What does negative density dependence do to a population?

Answer 24

Tends to bring populations under control and to maintain their abundances at a level close to the maximum number that can be supported by the environment.

Question 25

When does positive density dependence usually occur?

Answer 25

When population densities are very low.

Question 26

Does positive density dependence cause slow or fast population growth?

Answer 26

Slow.

Question 27

Are positive and negative density dependence entirely isolated phenomena?

Answer 27

No, populations can be regulated by both processes.

Question 28

What is the carrying capacity (K) of a population?

Answer 28

The maximum population size that can be supported by the environment.

Question 29

What is the logistic growth model?

Answer 29

A growth model that describes slowing growth of populations at high densities.

Question 30

What shape does the logistic growth model produce when graphed?

Answer 30

S-shaped curve.

Question 31

What is the inflection point?

Answer 31

The point on a sigmoidal growth curve at which the population achieves its highest growth rate.

Question 32

What is the age structure of a population?

Answer 32

The proportion of individuals that occurs in different age classes.

Question 33

What do each of these age structures indicate about a population:
a) high proportion of young people
b) similar numbers from 0-50
c) Fewer younger than middle-aged people

Answer 33

a) growing population
b) stable population
c) possible decline in population

Question 34

What are life tables?

Answer 34

Tables that contain class-specific survival and fecundity data.

Question 35

Describe what each type of survivorship curve indicates.

Answer 35

Type I: Population that experiences very little mortality early in life and high mortality late in life.
Type II: Population experiences relatively constant mortality throughout its life span.
Type III: Population with high mortality early in life and high survival later in life.

Question 36

What type of survivorship curves do most populations have?

Answer 36

Combinations of type I and type III.

Question 37

How could it be helpful for ecologists to be able to predict how a population will change in abundance over time?

Answer 37

Managing populations that humans consume, conserving species, controlling pest populations.

Question 38

Why are life tables typically based on females?

Answer 38

It can be difficult to determine paternity in many species.

Question 39

What is a stable age distribution?

Answer 39

When the age structure of a population does not change over time.

Question 40

How do you determine the survivorship at any given age class?

Answer 40

Multiple the prior year’s survivorship by the prior year’s survival rate.

Question 41

What is the net reproductive rate?

Answer 41

The total number of female offspring that we expect an average female to produce over the course of her life.

Question 42

What is the generation time (T)?

Answer 42

The average time between the birth of an individual and the birth of its offspring.

Question 43

Differentiate between cohort and static life tables.

Answer 43

Cohort - A life table that follows a group of individuals born at the same time from birth to the death of the last individual.
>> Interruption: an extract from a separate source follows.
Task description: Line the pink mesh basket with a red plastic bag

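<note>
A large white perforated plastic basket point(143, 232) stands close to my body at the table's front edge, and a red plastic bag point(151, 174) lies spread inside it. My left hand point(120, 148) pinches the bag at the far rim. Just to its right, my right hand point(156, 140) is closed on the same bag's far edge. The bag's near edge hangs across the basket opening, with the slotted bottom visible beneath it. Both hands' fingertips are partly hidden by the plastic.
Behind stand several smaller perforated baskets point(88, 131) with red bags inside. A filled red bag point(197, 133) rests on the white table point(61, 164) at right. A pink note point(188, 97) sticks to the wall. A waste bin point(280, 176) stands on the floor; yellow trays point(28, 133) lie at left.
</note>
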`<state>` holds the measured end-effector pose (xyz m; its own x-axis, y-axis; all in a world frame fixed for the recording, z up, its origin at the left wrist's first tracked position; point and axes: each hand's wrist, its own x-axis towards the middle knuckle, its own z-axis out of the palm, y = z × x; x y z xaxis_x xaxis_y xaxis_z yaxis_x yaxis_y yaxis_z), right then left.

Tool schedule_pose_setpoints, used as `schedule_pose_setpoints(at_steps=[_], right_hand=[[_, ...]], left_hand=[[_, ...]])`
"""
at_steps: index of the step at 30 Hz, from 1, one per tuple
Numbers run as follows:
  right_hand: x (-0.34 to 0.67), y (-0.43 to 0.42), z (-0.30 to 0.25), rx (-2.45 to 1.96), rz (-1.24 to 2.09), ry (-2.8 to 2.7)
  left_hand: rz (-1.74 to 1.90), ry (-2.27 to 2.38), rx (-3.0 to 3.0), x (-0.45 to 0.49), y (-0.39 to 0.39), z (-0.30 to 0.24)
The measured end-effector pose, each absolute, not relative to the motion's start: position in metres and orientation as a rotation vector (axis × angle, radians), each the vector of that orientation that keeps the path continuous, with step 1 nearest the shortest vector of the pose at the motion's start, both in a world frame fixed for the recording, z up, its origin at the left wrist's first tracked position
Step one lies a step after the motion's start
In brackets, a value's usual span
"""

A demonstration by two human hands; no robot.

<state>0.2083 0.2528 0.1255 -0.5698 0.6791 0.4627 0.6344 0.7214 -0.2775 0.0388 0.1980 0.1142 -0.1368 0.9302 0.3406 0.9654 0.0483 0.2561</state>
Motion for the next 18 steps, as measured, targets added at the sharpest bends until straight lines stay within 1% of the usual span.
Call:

Does not work well for highly mobile species or those with long life spans.
Static - life table that quantifies the survival and fecundity of all individuals in a population during a single time interval. Can be used on highly mobile and species with long life spans.

Question 44

In the logistic growth model, what does a larger K value do?

Answer 44

Growth tends towards exponential

Question 45

In the logistic growth model, what does a smaller K value do?

Answer 45

Growth tends towards 0

Question 46

What happens as K approaches N in the logistic growth model?

Answer 46

Growth rate slows.

Question 47

What happens to a population when the n/k value is at 1?

Answer 47

growth stabilizes

Question 48

What is a flaw of the logistic growth model?

Answer 48

It cannot calculate extinction.

Question 49

Differentiate between deterministic and stochastic models.

Answer 49

Determinate - does not include random variation
Stochastic - include random variation in demographic and environmental variables.